Pour ce qui est de la mortalité, la sensibilité combinée d'une augmentation de la lactate déshydrogénase était de 82 % (IC à 95 %, 66 % à 91 %) à une spécificité médiane de 60 % (données probantes d’un niveau de confiance très faible). Pour ce qui concerne la détérioration, la sensibilité combinée d'une augmentation de la lactate déshydrogénase était de 79 % (IC à 95 % 76 % à 82 %) à une spécificité médiane de 66 % (données probantes d’un niveau de confiance faible). Pour ce qui est du critère de jugement combiné, la sensibilité combinée était de 69 % (IC à 95 % : 51 % à 82 %) à une spécificité médiane de 62 % (données probantes d’un niveau de confiance très faible).
Hypercoagulabilité
Pour ce qui concerne la mortalité, la sensibilité combinée d'une augmentation des D-dimères était de 70 % (IC à 95 % : 64 % à 76 %) à une spécificité médiane de 56 % (données probantes d’un niveau de confiance très faible). Pour ce qui concerne la détérioration, la sensibilité combinée était de 65 % (IC à 95 %: 56 % à 74 %) à une spécificité médiane de 63 % (données probantes d’un niveau de confiance très faible). Pour ce qui est du critère de jugement combiné, la sensibilité combinée était de 65 % (IC à 95 % : 52 % à 76 %) à une spécificité médiane de 54 % (données probantes d’un niveau de confiance très faible).

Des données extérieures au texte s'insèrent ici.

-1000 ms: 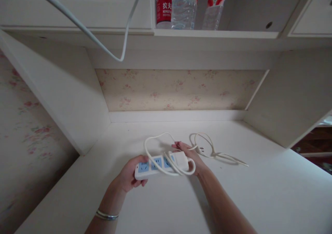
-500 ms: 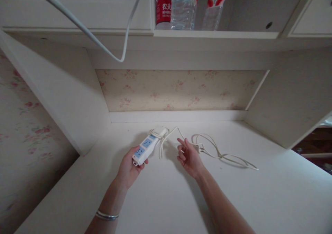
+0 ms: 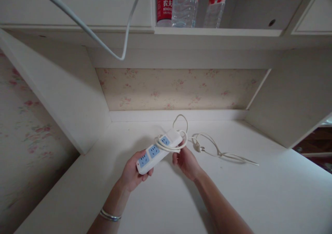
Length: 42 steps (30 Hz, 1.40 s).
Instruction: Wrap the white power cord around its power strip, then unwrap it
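Note:
A white power strip [image 3: 158, 151] with blue socket faces is raised at a slant above the white desktop. My left hand [image 3: 133, 170] is closed around its near end, thumb on top and fingers underneath. A cream power cord [image 3: 173, 147] loops around the strip's far half. By that far end, my right hand [image 3: 186, 161] has its fingers curled at the cord's loop, partly hidden by cord and strip. The plug [image 3: 197, 146] lies on the desktop just beyond my right hand, beside a folded bundle of the same cord.
The white desktop [image 3: 160, 206] runs back to a floral-papered wall between side panels. Overhead, a shelf holds several plastic bottles [image 3: 183, 7]. A pale cable [image 3: 101, 42] hangs down from the upper left, in front of the cabinet.
The power strip has come up and right in my left hand, its top now more toward me. My right hand has moved from open beside the cord to the strip's far end, fingers curling.

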Available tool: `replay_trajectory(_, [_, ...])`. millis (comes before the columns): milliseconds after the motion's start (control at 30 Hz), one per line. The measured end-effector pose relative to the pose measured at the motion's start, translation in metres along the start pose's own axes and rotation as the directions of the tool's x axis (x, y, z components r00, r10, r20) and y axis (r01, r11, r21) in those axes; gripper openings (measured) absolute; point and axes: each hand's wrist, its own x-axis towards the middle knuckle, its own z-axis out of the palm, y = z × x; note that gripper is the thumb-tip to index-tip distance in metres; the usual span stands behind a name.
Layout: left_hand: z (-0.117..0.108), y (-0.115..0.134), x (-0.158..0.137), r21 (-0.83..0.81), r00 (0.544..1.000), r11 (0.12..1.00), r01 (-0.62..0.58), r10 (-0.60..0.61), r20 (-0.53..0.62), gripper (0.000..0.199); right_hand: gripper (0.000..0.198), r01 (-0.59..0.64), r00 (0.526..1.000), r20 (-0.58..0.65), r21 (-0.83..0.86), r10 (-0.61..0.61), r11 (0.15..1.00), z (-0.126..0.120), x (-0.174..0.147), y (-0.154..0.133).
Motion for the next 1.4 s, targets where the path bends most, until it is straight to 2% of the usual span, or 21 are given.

Pour prédire la mortalité, l'augmentation du rapport neutrophiles/lymphocytes était plus précise que l'augmentation des D-dimères (rapport des cotes du diagnostic relatif [RDOR] 2,05, IC à 95 % 1,30 à 3,24), l'augmentation de la protéine C-réactive (RDOR 2,64, IC à 95 % 2,09 à 3,33) et la diminution du nombre de lymphocytes (RDOR 2,63, IC à 95 % 1,55 à 4,46). L'augmentation des D-dimères était plus précise que la diminution du nombre de lymphocytes (RDOR 1,49, IC à 95 % 1,23 à 1,80), l'augmentation de la protéine C-réactive (RDOR 1,31, IC à 95 % 1,03 à 1,65) et l'augmentation de la lactate déshydrogénase (RDOR 1,42, IC à 95 % 1,05 à 1,90). En outre, l'augmentation de la lactate déshydrogénase était plus précise que la diminution du nombre de lymphocytes (RDOR 1,30, IC à 95 % 1,13 à 1,49). Pour prédire la détérioration vers une maladie grave, l'augmentation de la protéine C-réactive était plus précise que l'augmentation des D-dimères (RDOR 1,76, IC à 95 % 1,25 à 2,50). L'augmentation du rapport neutrophiles/lymphocytes était plus précise que l'augmentation des D-dimères (RDOR 2,77, IC à 95 % 1,58 à 4,84). Enfin, la diminution du nombre de lymphocytes était plus précise que l'augmentation des D-dimères (RDOR 2,10, IC à 95 % 1,44 à 3,07) et l'augmentation de la lactate déshydrogénase (RDOR 2,22, IC à 95 % 1,52 à 3,26).